# [Problem description]
Where a line of the listing below includes the word "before", reproduce that line.

# [Provided data]

Content starts

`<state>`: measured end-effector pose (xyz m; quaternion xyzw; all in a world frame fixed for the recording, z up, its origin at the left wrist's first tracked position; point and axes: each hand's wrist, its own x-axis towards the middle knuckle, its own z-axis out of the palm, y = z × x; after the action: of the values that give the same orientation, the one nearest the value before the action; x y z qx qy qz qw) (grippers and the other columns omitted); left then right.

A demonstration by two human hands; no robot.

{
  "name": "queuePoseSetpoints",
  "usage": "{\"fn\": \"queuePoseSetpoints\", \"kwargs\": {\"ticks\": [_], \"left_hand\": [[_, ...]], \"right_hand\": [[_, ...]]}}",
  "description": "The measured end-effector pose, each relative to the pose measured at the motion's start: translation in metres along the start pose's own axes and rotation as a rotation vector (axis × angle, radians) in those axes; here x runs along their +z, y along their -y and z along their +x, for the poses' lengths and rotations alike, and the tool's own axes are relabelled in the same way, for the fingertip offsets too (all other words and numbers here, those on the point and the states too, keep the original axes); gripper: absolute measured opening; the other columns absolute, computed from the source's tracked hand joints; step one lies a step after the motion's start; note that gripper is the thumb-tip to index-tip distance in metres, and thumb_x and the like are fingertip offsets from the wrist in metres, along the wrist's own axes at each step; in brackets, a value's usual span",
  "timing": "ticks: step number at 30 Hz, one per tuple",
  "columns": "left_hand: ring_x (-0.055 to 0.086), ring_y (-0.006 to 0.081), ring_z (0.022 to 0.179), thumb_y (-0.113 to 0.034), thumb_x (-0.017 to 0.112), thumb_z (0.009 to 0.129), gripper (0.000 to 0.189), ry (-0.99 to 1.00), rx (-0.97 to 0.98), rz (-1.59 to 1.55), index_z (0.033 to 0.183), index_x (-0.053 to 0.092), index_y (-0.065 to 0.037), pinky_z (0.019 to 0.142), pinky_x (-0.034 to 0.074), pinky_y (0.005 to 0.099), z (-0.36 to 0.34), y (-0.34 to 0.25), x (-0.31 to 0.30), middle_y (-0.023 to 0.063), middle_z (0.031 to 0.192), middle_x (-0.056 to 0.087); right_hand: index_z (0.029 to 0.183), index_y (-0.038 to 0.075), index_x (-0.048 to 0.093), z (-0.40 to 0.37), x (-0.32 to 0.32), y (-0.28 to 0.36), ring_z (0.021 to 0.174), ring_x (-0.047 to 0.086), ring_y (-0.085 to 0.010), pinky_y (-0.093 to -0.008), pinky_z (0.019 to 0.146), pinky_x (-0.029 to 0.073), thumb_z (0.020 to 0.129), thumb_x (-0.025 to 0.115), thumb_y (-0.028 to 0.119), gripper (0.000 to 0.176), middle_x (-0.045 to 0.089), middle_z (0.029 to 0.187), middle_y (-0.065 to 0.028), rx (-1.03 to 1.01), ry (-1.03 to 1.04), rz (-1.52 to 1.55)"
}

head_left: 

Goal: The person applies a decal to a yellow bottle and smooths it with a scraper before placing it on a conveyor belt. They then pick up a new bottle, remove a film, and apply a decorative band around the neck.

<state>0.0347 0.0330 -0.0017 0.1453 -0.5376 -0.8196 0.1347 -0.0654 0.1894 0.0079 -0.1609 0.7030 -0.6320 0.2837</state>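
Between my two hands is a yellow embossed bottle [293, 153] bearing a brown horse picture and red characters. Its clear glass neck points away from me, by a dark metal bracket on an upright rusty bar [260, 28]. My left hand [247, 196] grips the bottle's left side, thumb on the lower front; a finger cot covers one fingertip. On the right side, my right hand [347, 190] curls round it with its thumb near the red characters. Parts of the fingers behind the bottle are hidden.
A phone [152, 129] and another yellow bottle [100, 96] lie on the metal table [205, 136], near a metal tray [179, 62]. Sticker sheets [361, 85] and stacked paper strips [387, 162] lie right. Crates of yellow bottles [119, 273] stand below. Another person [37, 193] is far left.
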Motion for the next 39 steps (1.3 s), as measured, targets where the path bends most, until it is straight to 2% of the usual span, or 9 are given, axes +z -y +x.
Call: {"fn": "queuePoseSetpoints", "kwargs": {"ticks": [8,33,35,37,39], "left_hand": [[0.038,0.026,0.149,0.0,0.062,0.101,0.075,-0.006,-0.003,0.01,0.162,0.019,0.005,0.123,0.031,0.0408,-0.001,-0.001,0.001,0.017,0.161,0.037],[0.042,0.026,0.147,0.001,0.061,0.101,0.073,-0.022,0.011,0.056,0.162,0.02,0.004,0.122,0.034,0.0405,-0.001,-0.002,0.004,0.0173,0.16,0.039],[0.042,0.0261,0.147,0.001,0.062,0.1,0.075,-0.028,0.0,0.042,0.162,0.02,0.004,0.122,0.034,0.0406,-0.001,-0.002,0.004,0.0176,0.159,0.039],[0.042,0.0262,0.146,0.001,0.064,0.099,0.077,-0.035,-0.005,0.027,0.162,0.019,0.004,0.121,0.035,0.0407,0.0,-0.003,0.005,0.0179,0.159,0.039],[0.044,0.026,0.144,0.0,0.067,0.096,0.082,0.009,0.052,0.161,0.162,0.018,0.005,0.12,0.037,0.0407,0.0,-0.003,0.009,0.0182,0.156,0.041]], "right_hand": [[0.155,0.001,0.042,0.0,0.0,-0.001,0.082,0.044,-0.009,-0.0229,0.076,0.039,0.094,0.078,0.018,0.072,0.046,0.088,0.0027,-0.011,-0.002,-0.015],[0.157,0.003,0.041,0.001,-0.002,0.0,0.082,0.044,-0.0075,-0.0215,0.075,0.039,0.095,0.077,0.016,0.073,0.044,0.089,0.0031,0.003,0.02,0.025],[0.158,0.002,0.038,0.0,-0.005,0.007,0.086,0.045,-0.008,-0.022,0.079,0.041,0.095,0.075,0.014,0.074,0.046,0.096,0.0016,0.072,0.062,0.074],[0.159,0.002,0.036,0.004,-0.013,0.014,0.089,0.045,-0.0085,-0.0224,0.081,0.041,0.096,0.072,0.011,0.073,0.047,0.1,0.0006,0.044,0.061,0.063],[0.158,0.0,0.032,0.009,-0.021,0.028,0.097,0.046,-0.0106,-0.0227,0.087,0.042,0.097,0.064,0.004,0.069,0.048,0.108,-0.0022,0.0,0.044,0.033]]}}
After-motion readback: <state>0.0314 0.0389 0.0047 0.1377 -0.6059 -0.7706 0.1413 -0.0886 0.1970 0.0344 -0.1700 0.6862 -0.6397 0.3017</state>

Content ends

# [Response]
`<state>`: measured end-effector pose (xyz m; quaternion xyzw; all in a world frame fixed for the recording, z up, its origin at the left wrist's first tracked position; point and axes: each hand's wrist, its own x-axis towards the middle knuckle, its own z-axis out of the palm, y = z × x; after the action: of the values that give the same orientation, the one nearest the value before the action; x y z qx qy qz qw) (grippers and the other columns omitted); left then right.
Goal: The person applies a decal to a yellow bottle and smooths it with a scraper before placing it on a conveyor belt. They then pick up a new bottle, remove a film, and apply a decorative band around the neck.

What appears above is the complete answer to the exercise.